Legitimacy and information control

Sergei M. Guriev and Daniel Treisman write,

Rather than terrorizing or indoctrinating the population, rulers survive by leading citizens to believe—rationally but incorrectly—that they are competent and benevolent. Having won popularity, dictators score points both at home and abroad by mimicking democracy. Violent repression, rather than being helpful, is counterproductive: it undercuts the image of able governance that leaders seek to cultivate.

They are offering a theory of dictatorship in which the dictator obtains power through nonviolent persuasion. In political science, I believe that this is known as “legitimacy.” In this case, their thesis is that dictators achieve their legitimacy through the control of information.

But the relationship between legitimacy and control over information also might be important in a democracy. That is what Curtis Yarvin argues in a recent essay.

all modern regimes are Orwellian thought-control regimes.

. . .we can explain how a decentralized civil society, effectively protected from democracy, can, does, and indeed must become a distributed Orwellian despotism. But we’ll postpone these loose ends till the final essay.

Any ruling elite must “survive by leading citizens to believe—rationally but incorrectly—that they are competent and benevolent.” The phenomenon that Martin Gurri calls The Revolt of the Public is the loss of this belief in the era of the Internet and social media.

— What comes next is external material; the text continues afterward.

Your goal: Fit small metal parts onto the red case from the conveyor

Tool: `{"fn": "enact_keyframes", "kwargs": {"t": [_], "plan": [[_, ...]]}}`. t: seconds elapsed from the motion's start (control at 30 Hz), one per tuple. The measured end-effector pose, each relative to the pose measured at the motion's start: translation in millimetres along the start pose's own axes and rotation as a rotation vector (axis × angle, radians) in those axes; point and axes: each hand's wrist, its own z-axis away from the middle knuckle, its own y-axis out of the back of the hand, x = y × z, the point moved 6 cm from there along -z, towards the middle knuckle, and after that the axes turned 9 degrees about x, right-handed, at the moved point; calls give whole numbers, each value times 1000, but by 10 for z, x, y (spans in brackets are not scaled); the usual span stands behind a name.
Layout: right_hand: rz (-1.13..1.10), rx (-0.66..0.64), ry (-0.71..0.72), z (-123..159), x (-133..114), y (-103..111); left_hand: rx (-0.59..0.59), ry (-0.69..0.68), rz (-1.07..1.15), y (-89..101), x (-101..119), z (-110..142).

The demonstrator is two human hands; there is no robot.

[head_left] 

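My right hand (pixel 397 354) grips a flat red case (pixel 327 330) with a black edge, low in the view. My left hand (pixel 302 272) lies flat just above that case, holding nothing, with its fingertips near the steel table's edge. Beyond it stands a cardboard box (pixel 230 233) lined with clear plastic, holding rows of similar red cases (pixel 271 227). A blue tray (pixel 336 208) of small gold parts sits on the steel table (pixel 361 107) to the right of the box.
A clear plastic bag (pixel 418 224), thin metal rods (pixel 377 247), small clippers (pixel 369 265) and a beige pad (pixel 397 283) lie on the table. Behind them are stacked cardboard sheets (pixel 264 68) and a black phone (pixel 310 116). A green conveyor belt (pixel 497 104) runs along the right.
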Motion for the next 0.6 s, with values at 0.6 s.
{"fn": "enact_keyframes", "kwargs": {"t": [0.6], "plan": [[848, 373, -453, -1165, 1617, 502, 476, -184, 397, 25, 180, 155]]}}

Note: Tyler Cowen recently pointed to a paper by Guriev and others that also is pertinent to Martin Gurri’s thesis.

6 thoughts on “Legitimacy and information control

  1. Much like Guirri the Revolt Of The Public still comes across as bad internet comments not significant action, the modern governments have minor Orwellian thought-controlled regimes. These are not Maoist or Stalinist. In the case of Obama he was moved the goalpost a few yards at time while Trumpian tendencies tend to a lot trolling exercises. And even the most effective Orwellian government China seems to cracked the code that you need Large Corporations to be your most loyal supporters. (Analogous to the old Kings have the Lords loyal support centuries ago.) So it appears US and most Western nations are following the 2008 Obama global liberalism (govern as Clinton) versus 2016 Trumpian Nationalism.

    And I would suggest most of the US increases in security spending domestically is by private actors not by the government. Even though our neighborhood is not gated, about half the houses have security cameras on them.

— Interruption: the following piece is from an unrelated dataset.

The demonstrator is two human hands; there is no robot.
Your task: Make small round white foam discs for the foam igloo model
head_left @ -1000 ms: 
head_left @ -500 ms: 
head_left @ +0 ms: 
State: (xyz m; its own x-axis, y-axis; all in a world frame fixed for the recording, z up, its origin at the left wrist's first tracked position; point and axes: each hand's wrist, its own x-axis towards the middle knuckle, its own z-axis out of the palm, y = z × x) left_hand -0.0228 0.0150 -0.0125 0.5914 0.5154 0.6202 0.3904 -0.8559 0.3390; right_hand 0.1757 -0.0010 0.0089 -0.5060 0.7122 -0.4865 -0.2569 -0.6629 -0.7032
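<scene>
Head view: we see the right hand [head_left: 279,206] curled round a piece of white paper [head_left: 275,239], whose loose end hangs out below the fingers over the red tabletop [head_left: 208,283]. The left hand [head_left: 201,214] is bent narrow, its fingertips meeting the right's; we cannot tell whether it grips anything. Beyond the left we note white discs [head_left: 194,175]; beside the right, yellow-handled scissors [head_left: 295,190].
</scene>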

  2. When forced to choose (at least in the short term) between competent and benevolent… do you want someone good at oppressing you or bad at caring for you?

    For most of America, the Obama/Clinton complex is, in the wake of the H. Clinton campaign, obviously the first – and given an inability to corral the legislature, the Trump complex appears to be the second.

    Meanwhile, many national populations appear to believe that people who care about them can learn how to manage, while people who don’t care have nothing to learn. That gives a sense of the long term prospects for the two choices.

  3. We have a 24/7 tweeter in the White House.

    Even the elites have little clue about what comes next. Trump tweets foul the search engines, disturb the separation of tribal semantics, a troll effect as collin mentioned above. A Trump tweet often crosses semantic boundary and on a search of tweet words the search engine produces unfavorable tribal sites, propagating the troll effect.

  4. Arnold’s Comment:

    “Any ruling elite must “survive by leading citizens to believe—rationally but incorrectly—that they are competent and benevolent.” The phenomenon that Martin Gurri calls The Revolt of the Public is the loss of this belief in the era of the Internet and social media.”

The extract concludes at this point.